▸ **EXERCISE INSTRUCTIONS**:
Only the lines of the data holding the string "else" need to be returned.

:::::

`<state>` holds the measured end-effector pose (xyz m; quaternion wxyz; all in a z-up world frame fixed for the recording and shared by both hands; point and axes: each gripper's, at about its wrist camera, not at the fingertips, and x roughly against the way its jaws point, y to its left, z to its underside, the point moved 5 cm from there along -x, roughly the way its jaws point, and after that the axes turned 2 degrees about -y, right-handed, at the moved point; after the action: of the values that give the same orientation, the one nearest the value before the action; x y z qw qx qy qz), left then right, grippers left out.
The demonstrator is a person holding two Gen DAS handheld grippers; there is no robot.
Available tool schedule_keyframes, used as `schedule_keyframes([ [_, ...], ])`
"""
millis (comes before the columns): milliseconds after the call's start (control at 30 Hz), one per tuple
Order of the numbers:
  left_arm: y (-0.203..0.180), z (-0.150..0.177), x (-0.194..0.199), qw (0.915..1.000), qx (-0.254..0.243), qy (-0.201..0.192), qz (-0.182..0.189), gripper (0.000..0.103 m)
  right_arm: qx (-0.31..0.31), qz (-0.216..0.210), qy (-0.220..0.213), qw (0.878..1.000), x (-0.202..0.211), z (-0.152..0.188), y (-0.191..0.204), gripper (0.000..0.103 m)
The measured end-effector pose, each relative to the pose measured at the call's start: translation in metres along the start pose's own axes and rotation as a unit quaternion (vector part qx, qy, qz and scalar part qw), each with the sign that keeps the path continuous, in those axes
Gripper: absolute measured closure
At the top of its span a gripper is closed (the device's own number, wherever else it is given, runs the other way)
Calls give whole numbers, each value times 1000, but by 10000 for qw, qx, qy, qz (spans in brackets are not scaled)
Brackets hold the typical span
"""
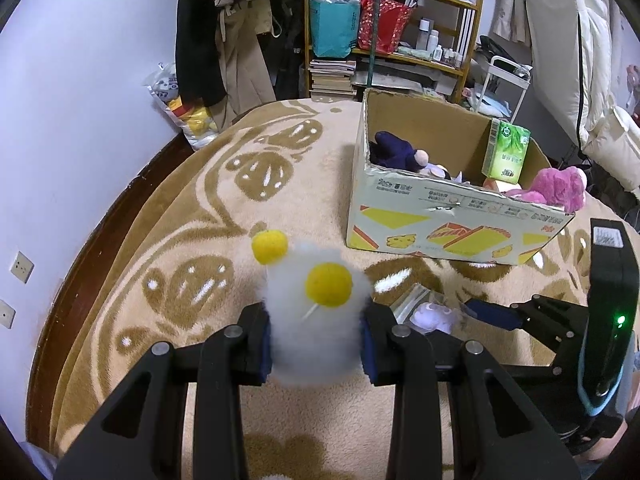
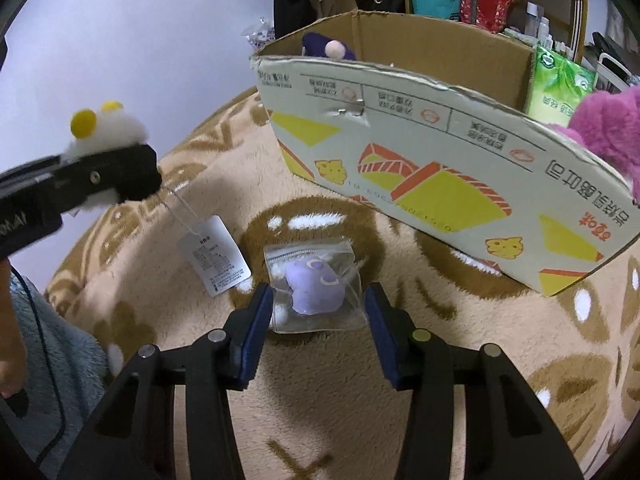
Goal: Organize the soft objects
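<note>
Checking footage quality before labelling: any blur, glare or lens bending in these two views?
Left wrist view: strong fisheye bend, dark corners; white plush soft and overexposed. Right wrist view: same bend curves the box; bagged purple toy fairly sharp, slight glare on its bag; left gripper blurred.

A pale lilac wall [image 1: 80, 80] with two sockets [image 1: 22, 267] runs along a dark wooden edge [image 1: 120, 216]. A beige blanket with brown pattern [image 1: 248, 184] covers the surface. Behind stand a wooden shelf [image 1: 400, 20] with bags, bottles and stacked books [image 1: 332, 78], hanging clothes [image 1: 224, 40] and a white trolley [image 1: 506, 76].
</note>
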<state>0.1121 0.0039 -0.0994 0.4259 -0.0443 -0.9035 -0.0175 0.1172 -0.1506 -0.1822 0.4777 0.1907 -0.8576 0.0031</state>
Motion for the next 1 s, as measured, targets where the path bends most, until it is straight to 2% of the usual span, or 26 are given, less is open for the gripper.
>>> schedule_keyframes([
  [267,-1,1,1,10000,-7,-8,-1,70,-174,-90,-1,9998,8,0,-6,53],
  [500,-1,1,1,10000,23,-31,19,70,-256,-88,-184,9995,20,-2,-8,53],
  [700,-4,1,1,10000,-16,-43,48,70,-564,-47,-268,9980,30,-3,-22,53],
  [1000,-11,-1,5,9997,-75,-166,160,70,-690,-10,-646,9955,61,-10,-28,53],
])
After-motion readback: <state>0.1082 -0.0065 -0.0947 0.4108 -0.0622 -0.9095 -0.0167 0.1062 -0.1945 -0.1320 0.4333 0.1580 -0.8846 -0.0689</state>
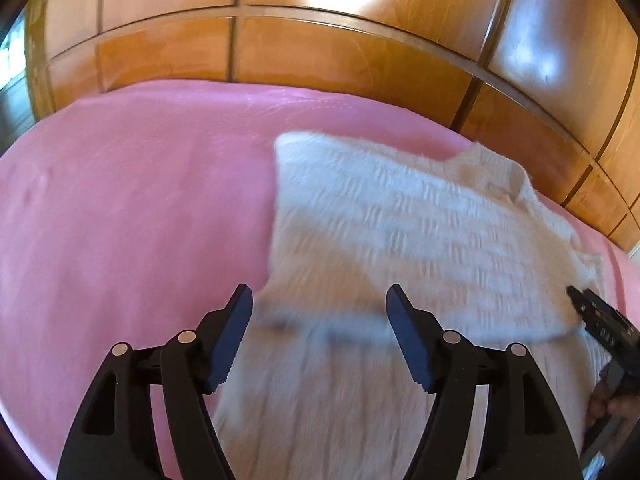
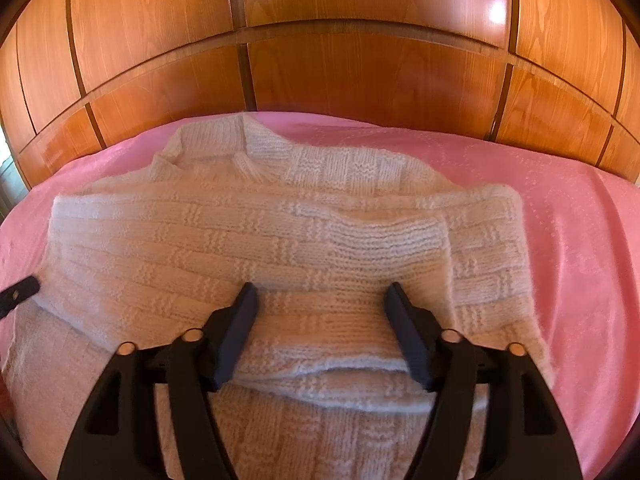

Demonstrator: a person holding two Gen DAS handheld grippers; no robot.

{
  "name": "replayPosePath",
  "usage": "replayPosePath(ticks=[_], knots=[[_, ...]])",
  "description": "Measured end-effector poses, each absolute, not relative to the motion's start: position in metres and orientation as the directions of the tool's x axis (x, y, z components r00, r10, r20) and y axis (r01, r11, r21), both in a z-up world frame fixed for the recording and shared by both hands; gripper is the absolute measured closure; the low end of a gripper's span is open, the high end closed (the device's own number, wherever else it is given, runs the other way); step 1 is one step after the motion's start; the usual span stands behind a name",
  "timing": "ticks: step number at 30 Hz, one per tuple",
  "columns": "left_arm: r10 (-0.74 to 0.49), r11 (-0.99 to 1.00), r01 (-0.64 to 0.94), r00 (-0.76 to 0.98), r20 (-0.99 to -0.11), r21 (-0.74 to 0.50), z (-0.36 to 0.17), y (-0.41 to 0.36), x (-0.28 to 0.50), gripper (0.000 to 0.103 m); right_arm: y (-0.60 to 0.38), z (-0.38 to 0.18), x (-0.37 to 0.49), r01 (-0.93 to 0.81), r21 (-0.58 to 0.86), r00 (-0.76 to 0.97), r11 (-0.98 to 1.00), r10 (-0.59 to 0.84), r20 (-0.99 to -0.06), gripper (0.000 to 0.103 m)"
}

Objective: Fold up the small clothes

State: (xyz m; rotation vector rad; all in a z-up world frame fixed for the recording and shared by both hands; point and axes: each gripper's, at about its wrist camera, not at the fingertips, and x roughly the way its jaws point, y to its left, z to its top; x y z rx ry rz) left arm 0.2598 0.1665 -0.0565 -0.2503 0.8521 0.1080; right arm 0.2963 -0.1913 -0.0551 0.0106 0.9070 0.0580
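Observation:
A small cream knitted sweater [image 2: 280,240] lies partly folded on a pink bedspread [image 2: 560,240]; its far part is laid back over the near part. It also shows in the left wrist view [image 1: 400,232], blurred. My left gripper [image 1: 319,300] is open and empty, above the sweater's left edge. My right gripper [image 2: 320,298] is open and empty, just over the folded layer's near edge. The right gripper's tip shows at the right of the left wrist view [image 1: 592,312], and the left gripper's tip at the left of the right wrist view [image 2: 20,290].
The pink bedspread [image 1: 120,220] stretches wide to the sweater's left and right. Glossy wooden wardrobe panels [image 2: 320,40] stand right behind the bed's far edge.

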Motion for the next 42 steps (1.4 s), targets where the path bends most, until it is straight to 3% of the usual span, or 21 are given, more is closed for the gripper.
replayPosePath(ticks=[1, 12, 17, 20, 25, 27, 29, 31, 32, 33, 42], knots=[[-0.005, 0.965, -0.195, 0.656, -0.755, -0.176, -0.055, 0.169, 0.251, 0.035, -0.192, -0.053, 0.293, -0.047, 0.036, 0.611, 0.998, 0.057, -0.79, 0.012], [-0.097, 0.961, -0.141, 0.63, -0.771, -0.237, -0.064, 0.197, 0.14, 0.035, -0.258, -0.045, 0.184, 0.009, 0.108, 0.541, 0.994, 0.086, -0.837, 0.011], [-0.135, 0.961, -0.106, 0.625, -0.769, -0.256, -0.063, 0.195, 0.101, 0.035, -0.274, -0.047, 0.118, -0.002, 0.202, 0.497, 0.979, 0.177, -0.849, 0.013], [-0.154, 0.96, -0.092, 0.611, -0.776, -0.263, -0.063, 0.19, 0.079, 0.035, -0.271, -0.04, 0.08, -0.023, 0.234, 0.483, 0.972, 0.216, -0.849, 0.021], [-0.167, 0.956, -0.1, 0.586, -0.793, -0.275, -0.063, 0.189, 0.056, 0.037, -0.261, -0.039, 0.038, -0.036, 0.294, 0.423, 0.955, 0.281, -0.861, 0.053], [-0.188, 0.948, -0.108, 0.569, -0.8, -0.3, -0.066, 0.192, 0.046, 0.038, -0.26, -0.043, 0.028, -0.036, 0.314, 0.395, 0.949, 0.302, -0.867, 0.056], [-0.222, 0.937, -0.106, 0.552, -0.804, -0.332, -0.069, 0.195, 0.036, 0.046, -0.259, -0.046, 0.022, -0.04, 0.318, 0.385, 0.947, 0.308, -0.87, 0.06], [-0.24, 0.938, -0.089, 0.535, -0.81, -0.336, -0.071, 0.196, 0.032, 0.072, -0.261, -0.046, 0.021, -0.033, 0.33, 0.372, 0.944, 0.318, -0.872, 0.074], [-0.262, 0.933, -0.079, 0.519, -0.813, -0.351, -0.073, 0.196, 0.032, 0.094, -0.262, -0.045, 0.022, -0.032, 0.344, 0.357, 0.938, 0.333, -0.873, 0.084], [-0.297, 0.921, -0.072, 0.507, -0.809, -0.383, -0.074, 0.198, 0.032, 0.096, -0.263, -0.042, 0.023, -0.043, 0.367, 0.341, 0.929, 0.359, -0.869, 0.091], [-0.505, 0.794, 0.02, 0.577, -0.642, -0.607, -0.028, 0.218, 0.053, 0.098, -0.259, 0.007, 0.057, -0.128, 0.526, 0.433, 0.841, 0.524, -0.733, 0.091]])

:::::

▸ **RESPONSE AREA**:
At the top of its span a gripper is closed (the device's own number, wherever else it is given, runs the other way)
  "description": "Measured end-effector poses, each absolute, not relative to the motion's start: position in metres and orientation as the directions of the tool's x axis (x, y, z components r00, r10, r20) and y axis (r01, r11, r21), both in a z-up world frame fixed for the recording and shared by both hands; gripper is the absolute measured closure; the low end of a gripper's span is open, the high end closed (the device's own number, wherever else it is given, runs the other way); step 1 is one step after the motion's start; the usual span stands behind a name",

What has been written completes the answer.